Оказавшись на улице под солнце и ветром, Шарлотта повернулась к Томасу:
– Она взяла этот нож с собой, правда? Она заранее задумала убийство! Никакой ссоры не было. Она выбрала такое время, когда все слуги обедали, а члены семьи находились или в зимнем саду, или в гостиной. Никто не услышал бы его криков, даже если они и были!
Суперинтендант занял место по правую руку от нее, направляясь в сторону церкви:
– Да, похоже, что так. Наверное, с того самого мгновения, когда Вита увидела Юнити лежащей у подножия лестницы, даже до того, как убедилась в ее смерти, она решила во всем обвинить Рэмси. Она подстроила обстоятельства так, чтобы можно было заподозрить, что он теряет контроль над собой, вплоть до полного лишения разума и попытки задушить ее. В подобной ситуации она могла убить его и остаться при этом невинной и скорбной вдовой.
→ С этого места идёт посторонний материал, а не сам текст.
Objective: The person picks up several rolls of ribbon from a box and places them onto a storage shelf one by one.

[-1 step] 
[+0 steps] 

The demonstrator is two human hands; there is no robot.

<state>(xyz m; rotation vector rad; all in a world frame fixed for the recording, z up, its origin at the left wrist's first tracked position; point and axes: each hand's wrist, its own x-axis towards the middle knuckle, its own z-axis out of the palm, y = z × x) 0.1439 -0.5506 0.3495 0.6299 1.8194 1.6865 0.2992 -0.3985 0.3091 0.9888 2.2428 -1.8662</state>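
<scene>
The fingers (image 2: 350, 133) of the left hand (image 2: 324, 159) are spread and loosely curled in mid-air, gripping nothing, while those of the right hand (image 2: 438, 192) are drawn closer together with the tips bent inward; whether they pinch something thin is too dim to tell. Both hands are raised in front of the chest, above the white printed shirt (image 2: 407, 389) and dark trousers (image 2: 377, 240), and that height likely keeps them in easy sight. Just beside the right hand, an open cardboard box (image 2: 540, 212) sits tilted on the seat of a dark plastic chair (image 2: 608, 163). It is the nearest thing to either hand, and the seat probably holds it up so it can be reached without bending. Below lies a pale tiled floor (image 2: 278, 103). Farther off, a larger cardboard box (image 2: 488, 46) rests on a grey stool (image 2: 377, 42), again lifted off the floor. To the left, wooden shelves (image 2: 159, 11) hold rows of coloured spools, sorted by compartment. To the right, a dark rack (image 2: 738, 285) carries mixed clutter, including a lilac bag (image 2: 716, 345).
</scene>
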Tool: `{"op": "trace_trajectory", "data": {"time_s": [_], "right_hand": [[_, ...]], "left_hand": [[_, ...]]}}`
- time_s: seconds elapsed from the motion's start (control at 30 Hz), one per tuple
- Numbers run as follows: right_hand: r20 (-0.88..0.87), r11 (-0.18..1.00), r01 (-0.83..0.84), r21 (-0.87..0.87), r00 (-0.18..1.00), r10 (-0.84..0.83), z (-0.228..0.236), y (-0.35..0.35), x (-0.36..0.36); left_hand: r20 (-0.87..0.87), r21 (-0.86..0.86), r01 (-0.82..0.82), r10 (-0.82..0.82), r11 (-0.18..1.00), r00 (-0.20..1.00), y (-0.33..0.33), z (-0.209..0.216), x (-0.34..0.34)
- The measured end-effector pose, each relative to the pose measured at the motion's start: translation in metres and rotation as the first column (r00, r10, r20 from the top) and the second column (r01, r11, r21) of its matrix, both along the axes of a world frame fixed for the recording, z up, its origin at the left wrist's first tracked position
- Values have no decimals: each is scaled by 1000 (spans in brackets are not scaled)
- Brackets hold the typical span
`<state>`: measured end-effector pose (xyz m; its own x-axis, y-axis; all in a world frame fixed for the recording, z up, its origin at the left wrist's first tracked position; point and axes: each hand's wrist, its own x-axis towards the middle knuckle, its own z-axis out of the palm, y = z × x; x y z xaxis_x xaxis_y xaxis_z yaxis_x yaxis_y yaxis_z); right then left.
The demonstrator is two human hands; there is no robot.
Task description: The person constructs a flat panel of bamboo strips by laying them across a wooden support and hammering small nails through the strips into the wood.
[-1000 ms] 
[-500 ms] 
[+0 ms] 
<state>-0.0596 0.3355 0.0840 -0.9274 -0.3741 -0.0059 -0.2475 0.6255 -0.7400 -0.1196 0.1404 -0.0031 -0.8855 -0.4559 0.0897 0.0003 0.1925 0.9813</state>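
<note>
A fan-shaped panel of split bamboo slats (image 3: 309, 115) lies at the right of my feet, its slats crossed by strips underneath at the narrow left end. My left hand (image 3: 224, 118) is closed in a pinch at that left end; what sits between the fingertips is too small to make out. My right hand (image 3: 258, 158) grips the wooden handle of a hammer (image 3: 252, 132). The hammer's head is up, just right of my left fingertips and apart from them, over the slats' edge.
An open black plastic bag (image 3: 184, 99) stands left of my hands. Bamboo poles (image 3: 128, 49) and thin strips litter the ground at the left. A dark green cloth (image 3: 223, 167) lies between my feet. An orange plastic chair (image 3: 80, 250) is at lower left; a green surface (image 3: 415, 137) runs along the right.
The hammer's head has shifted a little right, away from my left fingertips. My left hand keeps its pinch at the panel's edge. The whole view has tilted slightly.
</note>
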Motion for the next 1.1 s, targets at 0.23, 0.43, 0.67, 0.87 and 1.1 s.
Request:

Она посчитала, что со временем ей удастся выйти за Доминика и таким образом добиться всего, чего она хотела.
– Но Доминик ее не любит! – возразила Шарлотта, прибавляя шагу, чтобы поравняться с мужем.
– Не думаю, чтобы она понимала это. – Питт быстро взглянул на жену. – Если человек любит пылко и страстно, вплоть до наваждения, он видит лишь то, что хочет видеть.
Он не стал напоминать любимой о ее собственных прошлых переживаниях.
А миссис Питт смотрела прямо перед собой, и щеки ее порозовели лишь самую малость.
– Это не любовь, – негромко проговорила она. – Вита могла обманывать себя тем, что заботится о благополучии Доминика, но это не так. Она никогда не открывала ему свои замыслы и не позволяла сказать, чего он хочет или не хочет. Все, что делала, она делала ради себя. Таково наваждение.